AIM OF THE EXERCISE
Print every line below exactly. Skip the pictures.

DATA SEGMENT

Content starts

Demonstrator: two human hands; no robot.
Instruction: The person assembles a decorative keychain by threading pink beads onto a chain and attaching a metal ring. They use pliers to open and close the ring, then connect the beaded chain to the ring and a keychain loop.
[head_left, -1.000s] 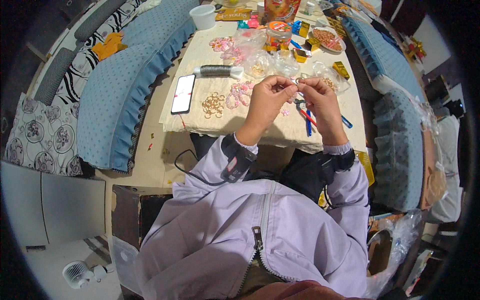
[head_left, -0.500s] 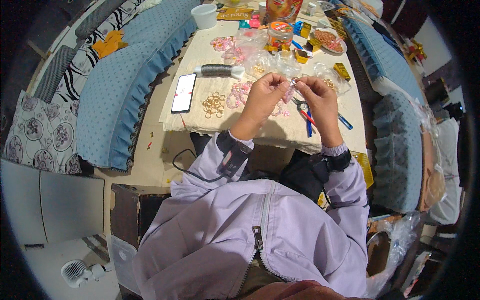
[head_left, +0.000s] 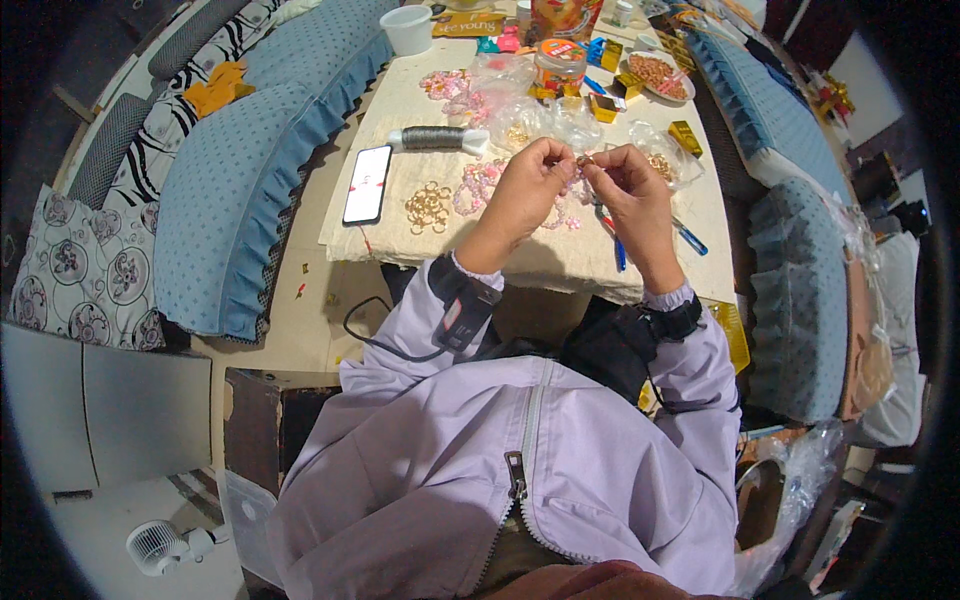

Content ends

RESULT FOR THIS TASK
Demonstrator: two human hands; no robot.
Instruction: The person assembles a decorative keychain by threading pink beads onto a chain and attaching a metal ring. They use pliers to open and close the ring, then connect the beaded chain to the ring and a keychain loop.
[head_left, -1.000s] 
[head_left, -0.500s] 
[head_left, +0.000s] 

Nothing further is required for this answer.